§ WORK REQUIRED:
What you return should match the data below exactly, with no pictures in it.

§ DATASET EXCERPTS:

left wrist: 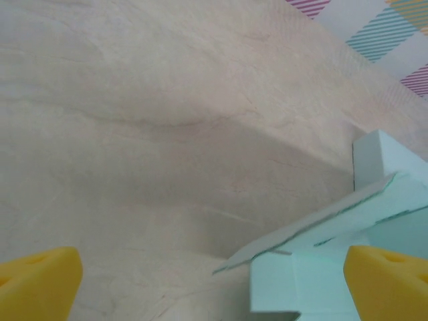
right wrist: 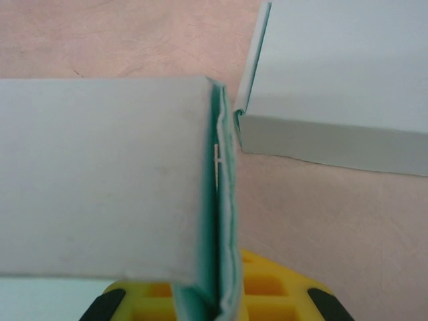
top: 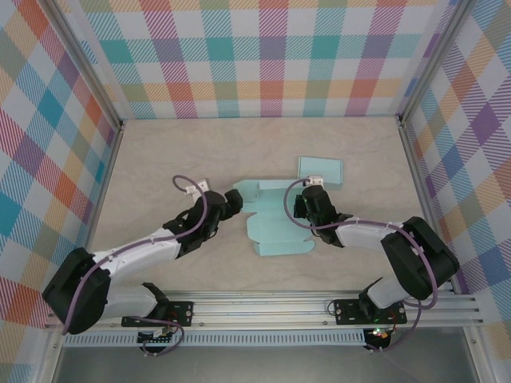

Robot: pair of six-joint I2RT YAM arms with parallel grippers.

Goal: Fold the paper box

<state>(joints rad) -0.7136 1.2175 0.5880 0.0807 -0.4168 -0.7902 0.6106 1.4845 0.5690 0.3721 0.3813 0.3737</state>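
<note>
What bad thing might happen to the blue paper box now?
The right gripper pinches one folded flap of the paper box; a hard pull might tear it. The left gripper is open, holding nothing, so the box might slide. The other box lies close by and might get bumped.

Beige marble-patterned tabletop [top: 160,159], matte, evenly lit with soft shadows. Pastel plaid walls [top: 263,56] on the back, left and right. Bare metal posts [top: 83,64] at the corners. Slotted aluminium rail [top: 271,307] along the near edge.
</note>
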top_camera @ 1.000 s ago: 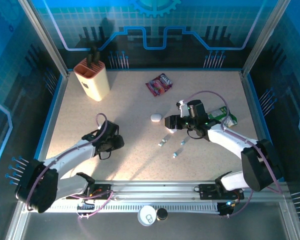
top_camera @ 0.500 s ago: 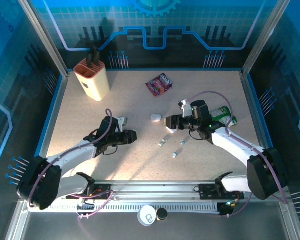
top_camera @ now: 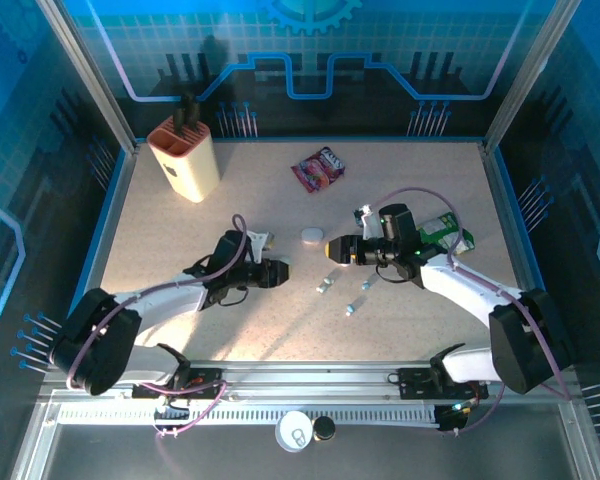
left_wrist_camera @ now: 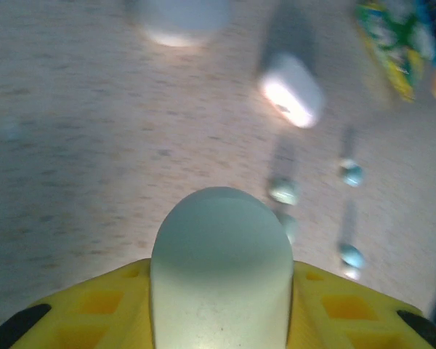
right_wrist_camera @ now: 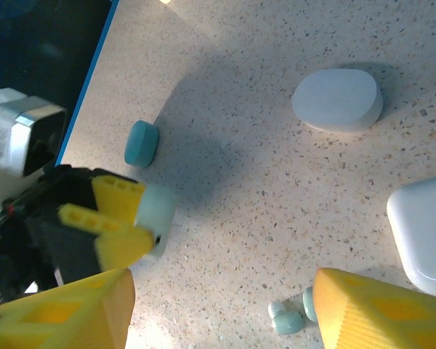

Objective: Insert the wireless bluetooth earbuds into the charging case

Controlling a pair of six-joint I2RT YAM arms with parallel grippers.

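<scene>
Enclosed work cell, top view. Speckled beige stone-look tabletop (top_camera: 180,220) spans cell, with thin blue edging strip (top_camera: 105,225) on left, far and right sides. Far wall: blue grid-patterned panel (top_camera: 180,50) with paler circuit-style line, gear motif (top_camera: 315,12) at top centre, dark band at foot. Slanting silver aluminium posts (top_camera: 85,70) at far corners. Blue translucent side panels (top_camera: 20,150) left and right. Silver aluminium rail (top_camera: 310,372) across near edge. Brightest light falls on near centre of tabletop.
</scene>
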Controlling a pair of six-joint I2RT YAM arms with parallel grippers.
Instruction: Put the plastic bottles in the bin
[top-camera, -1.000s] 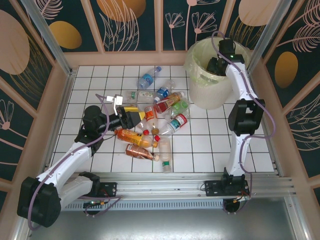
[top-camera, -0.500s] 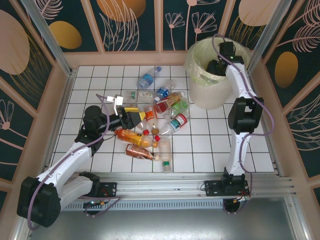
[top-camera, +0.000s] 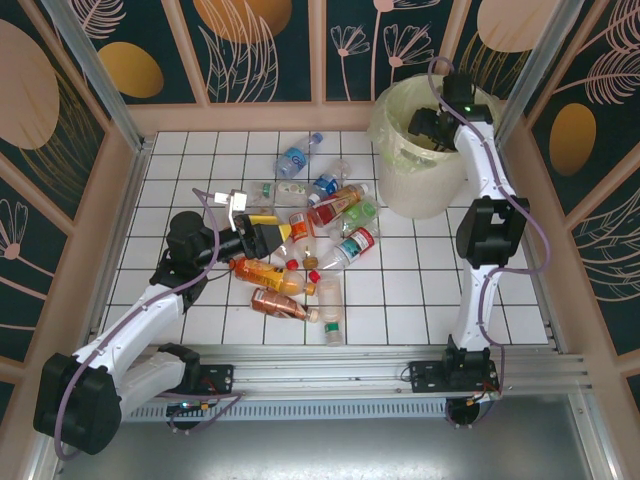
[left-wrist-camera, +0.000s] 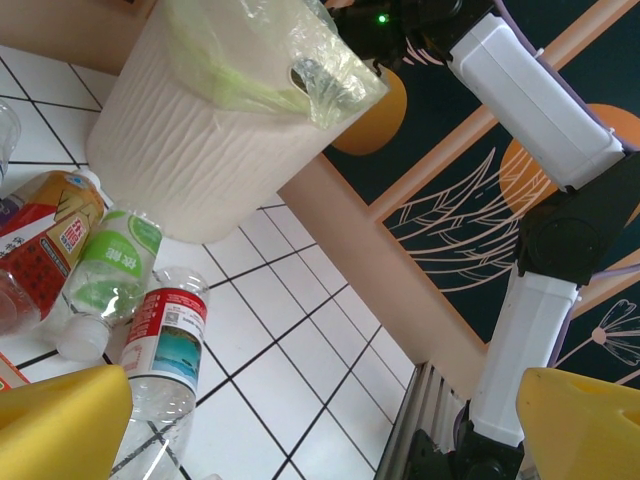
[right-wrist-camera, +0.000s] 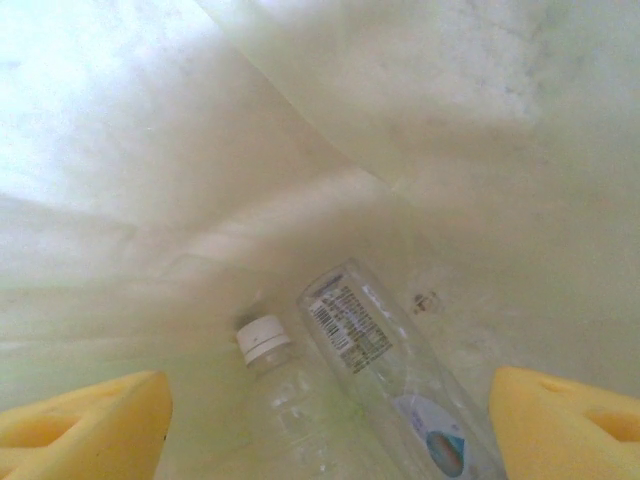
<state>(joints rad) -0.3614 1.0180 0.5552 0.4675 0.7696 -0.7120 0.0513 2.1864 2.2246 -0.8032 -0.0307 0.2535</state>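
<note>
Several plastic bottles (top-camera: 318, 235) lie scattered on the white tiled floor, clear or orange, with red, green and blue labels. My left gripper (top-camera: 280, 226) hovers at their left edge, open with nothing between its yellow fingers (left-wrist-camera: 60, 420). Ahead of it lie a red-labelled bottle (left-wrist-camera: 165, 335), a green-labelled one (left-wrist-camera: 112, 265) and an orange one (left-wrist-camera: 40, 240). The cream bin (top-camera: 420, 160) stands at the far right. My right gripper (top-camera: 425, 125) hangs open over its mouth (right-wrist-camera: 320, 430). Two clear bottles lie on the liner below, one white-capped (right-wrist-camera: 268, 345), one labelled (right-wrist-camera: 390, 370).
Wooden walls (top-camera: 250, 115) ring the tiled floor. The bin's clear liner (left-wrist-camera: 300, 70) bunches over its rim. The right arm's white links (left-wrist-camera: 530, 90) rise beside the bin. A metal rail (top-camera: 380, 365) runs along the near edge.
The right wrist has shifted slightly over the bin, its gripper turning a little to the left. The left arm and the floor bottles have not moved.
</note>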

§ ANSWER FOR THE TASK:
left wrist: 
right wrist: 
top: 

Robot: pair of six-joint I2RT YAM arms with parallel grippers.

Goal: Fold the paper box

<state>(joints rad) -0.7136 1.2175 0.5880 0.0807 -0.4168 -0.7902 0.6106 1.4845 0.5690 0.3721 0.3813 0.3737</state>
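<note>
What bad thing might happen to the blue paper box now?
The right gripper pinches one folded flap of the paper box; a hard pull might tear it. The left gripper is open, holding nothing, so the box might slide. The other box lies close by and might get bumped.

Beige marble-patterned tabletop [top: 160,159], matte, evenly lit with soft shadows. Pastel plaid walls [top: 263,56] on the back, left and right. Bare metal posts [top: 83,64] at the corners. Slotted aluminium rail [top: 271,307] along the near edge.
</note>
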top_camera @ 1.000 s ago: 
top_camera @ 0.500 s ago: 
top_camera @ now: 
left_wrist_camera @ now: 
right_wrist_camera @ now: 

Objective: Insert the wireless bluetooth earbuds into the charging case

Controlling a pair of six-joint I2RT YAM arms with parallel grippers.

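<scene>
Enclosed work cell, top view. Speckled beige stone-look tabletop (top_camera: 180,220) spans cell, with thin blue edging strip (top_camera: 105,225) on left, far and right sides. Far wall: blue grid-patterned panel (top_camera: 180,50) with paler circuit-style line, gear motif (top_camera: 315,12) at top centre, dark band at foot. Slanting silver aluminium posts (top_camera: 85,70) at far corners. Blue translucent side panels (top_camera: 20,150) left and right. Silver aluminium rail (top_camera: 310,372) across near edge. Brightest light falls on near centre of tabletop.
</scene>
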Controlling a pair of six-joint I2RT YAM arms with parallel grippers.
Instruction: Put the plastic bottles in the bin
[top-camera, -1.000s] 
[top-camera, -0.500s] 
[top-camera, +0.000s] 
[left-wrist-camera, +0.000s] 
[right-wrist-camera, +0.000s] 
<state>(joints rad) -0.3614 1.0180 0.5552 0.4675 0.7696 -0.7120 0.0513 2.1864 2.2246 -0.8032 -0.0307 0.2535</state>
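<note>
Several plastic bottles (top-camera: 318, 235) lie scattered on the white tiled floor, clear or orange, with red, green and blue labels. My left gripper (top-camera: 280, 226) hovers at their left edge, open with nothing between its yellow fingers (left-wrist-camera: 60, 420). Ahead of it lie a red-labelled bottle (left-wrist-camera: 165, 335), a green-labelled one (left-wrist-camera: 112, 265) and an orange one (left-wrist-camera: 40, 240). The cream bin (top-camera: 420, 160) stands at the far right. My right gripper (top-camera: 425, 125) hangs open over its mouth (right-wrist-camera: 320, 430). Two clear bottles lie on the liner below, one white-capped (right-wrist-camera: 268, 345), one labelled (right-wrist-camera: 390, 370).
Wooden walls (top-camera: 250, 115) ring the tiled floor. The bin's clear liner (left-wrist-camera: 300, 70) bunches over its rim. The right arm's white links (left-wrist-camera: 530, 90) rise beside the bin. A metal rail (top-camera: 380, 365) runs along the near edge.
The right wrist has shifted slightly over the bin, its gripper turning a little to the left. The left arm and the floor bottles have not moved.
</note>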

This answer is complete as it stands.